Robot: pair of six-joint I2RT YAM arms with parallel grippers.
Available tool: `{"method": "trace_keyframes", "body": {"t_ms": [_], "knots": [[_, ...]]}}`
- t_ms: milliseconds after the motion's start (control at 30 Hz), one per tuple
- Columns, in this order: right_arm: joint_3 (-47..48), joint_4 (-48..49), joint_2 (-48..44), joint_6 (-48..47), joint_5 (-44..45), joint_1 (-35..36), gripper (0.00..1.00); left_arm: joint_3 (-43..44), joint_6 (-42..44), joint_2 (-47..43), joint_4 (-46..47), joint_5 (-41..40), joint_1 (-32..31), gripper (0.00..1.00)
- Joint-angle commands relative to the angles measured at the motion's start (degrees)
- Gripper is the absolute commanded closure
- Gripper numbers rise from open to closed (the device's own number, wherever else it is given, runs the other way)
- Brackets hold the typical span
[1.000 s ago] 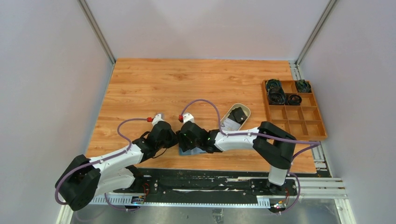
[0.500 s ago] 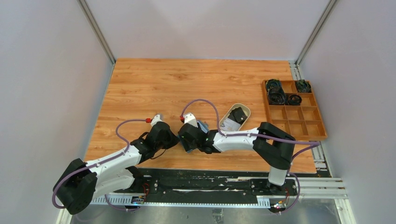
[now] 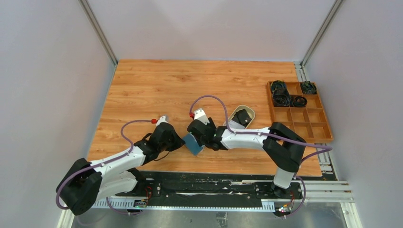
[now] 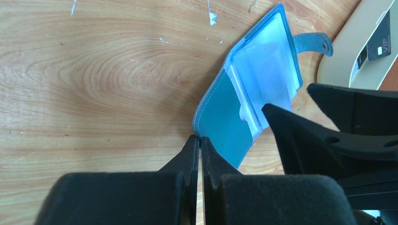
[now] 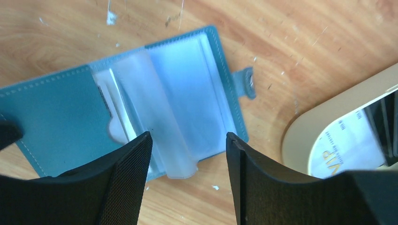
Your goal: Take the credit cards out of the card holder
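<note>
The teal card holder (image 3: 192, 143) lies open on the wood, clear sleeves up (image 5: 183, 98), snap tab (image 4: 313, 42) toward the tray. My left gripper (image 4: 201, 138) is shut, its tips touching the holder's near corner (image 4: 220, 117). My right gripper (image 5: 187, 140) stands open over the sleeves' lower edge, one loose clear leaf (image 5: 155, 122) between its fingers, nothing pinched. A black credit card (image 3: 242, 117) and a whitish one (image 5: 347, 150) lie in the beige tray (image 3: 250, 113). A thin dark edge shows by the holder's spine; I cannot tell whether it is a card.
A wooden compartment box (image 3: 304, 124) with coiled dark cables (image 3: 281, 97) stands at the right edge. The beige tray's rim (image 5: 305, 136) lies just right of my right fingers. Both arms crowd the near middle of the table, close to its front edge.
My right gripper has shifted back and right off the holder. The holder has turned to a diagonal and now shows between the two grippers. My left gripper has stayed put.
</note>
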Motion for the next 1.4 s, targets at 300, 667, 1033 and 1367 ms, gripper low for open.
{"method": "trace_keyframes", "body": {"t_ms": [300, 667, 1033, 1367], "knots": [[-5.87, 12.92, -13.9, -10.9, -17.29, -4.66, 0.31, 1.45, 6.74, 2.29, -3.5, 2.86, 1.84, 1.0], [-8.52, 20.89, -7.08, -7.4, -60.4, -12.05, 0.4, 1.06, 7.56, 11.14, -4.23, 1.69, 1.94, 1.0], [-5.34, 11.7, -12.58, -11.56, -46.11, -6.73, 0.39, 1.91, 8.09, 13.37, -4.19, 1.5, 1.94, 1.0], [3.99, -4.35, -2.06, -14.64, -14.01, 2.75, 0.32, 2.21, 7.65, 12.01, -4.3, 2.23, 1.94, 1.0]]}}
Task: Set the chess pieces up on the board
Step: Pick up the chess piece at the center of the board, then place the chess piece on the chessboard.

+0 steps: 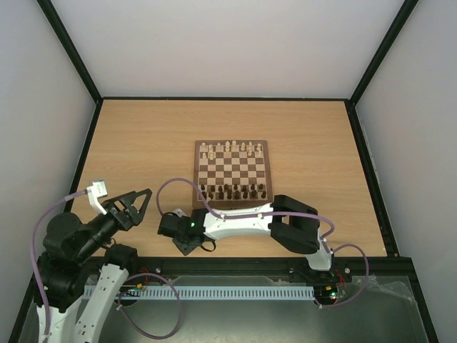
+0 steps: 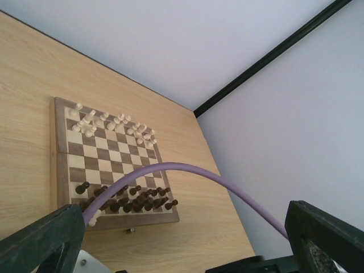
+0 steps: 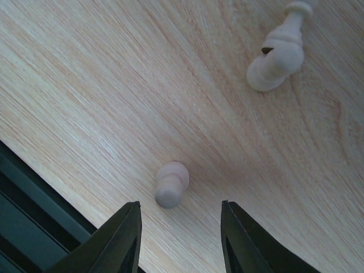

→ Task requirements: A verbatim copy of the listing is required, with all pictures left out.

→ Task output:
Robot: pair of six-joint I2RT YAM arms with parallel grippers.
Available tool: `{"method": "trace_keyframes", "body": {"t_ms": [_], "knots": [[_, ...]]}}`
- t_ms: milliseconds after the motion's start (control at 30 Hz), one per tuple
- Columns, in this order: right_arm: joint_3 (-47..48), joint_4 (-48..49), joint_2 (-48..44), joint_6 (-48..47), joint_5 (-44..45), joint_1 (-35..36), gripper (0.00..1.00); left_arm: joint_3 (-43..44), joint_6 (-42..44), joint_2 (-47..43), joint_4 (-46..47), joint_5 (-41..40), joint_1 (-32..31), gripper (0.00..1.00)
- Joint-angle commands relative to the angles measured at the motion's start (degrees)
- Gripper is the absolute commanded closure
- Gripper numbers rise from open to closed (the device's own number, wherever else it is given, runs the other way)
- Brackets hold the typical span
[1.000 s ago] 
[0.500 s ago] 
[now] 
[now] 
[now] 
Your goal: Take the credit cards out of the card holder
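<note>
The teal card holder (image 3: 192, 143) lies open on the wood, clear sleeves up (image 5: 183, 98), snap tab (image 4: 313, 42) toward the tray. My left gripper (image 4: 201, 138) is shut, its tips touching the holder's near corner (image 4: 220, 117). My right gripper (image 5: 187, 140) stands open over the sleeves' lower edge, one loose clear leaf (image 5: 155, 122) between its fingers, nothing pinched. A black credit card (image 3: 242, 117) and a whitish one (image 5: 347, 150) lie in the beige tray (image 3: 250, 113). A thin dark edge shows by the holder's spine; I cannot tell whether it is a card.
A wooden compartment box (image 3: 304, 124) with coiled dark cables (image 3: 281, 97) stands at the right edge. The beige tray's rim (image 5: 305, 136) lies just right of my right fingers. Both arms crowd the near middle of the table, close to its front edge.
My right gripper has shifted back and right off the holder. The holder has turned to a diagonal and now shows between the two grippers. My left gripper has stayed put.
</note>
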Motion for the next 1.4 s, targets at 300, 667, 1033 and 1367 ms, gripper low for open.
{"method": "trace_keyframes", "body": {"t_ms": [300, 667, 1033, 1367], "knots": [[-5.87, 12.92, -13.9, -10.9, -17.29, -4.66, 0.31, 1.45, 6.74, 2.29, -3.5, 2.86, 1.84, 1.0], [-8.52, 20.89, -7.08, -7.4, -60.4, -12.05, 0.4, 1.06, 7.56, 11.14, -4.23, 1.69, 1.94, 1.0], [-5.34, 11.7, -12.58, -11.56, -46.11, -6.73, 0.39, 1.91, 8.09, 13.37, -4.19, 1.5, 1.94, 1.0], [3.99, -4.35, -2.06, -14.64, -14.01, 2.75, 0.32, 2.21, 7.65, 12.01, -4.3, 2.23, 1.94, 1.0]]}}
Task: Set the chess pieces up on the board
Step: Pick up the chess piece at the center of the board, then place the chess piece on the chessboard.

+0 steps: 
+0 steps: 
+0 steps: 

The work on the exercise is done.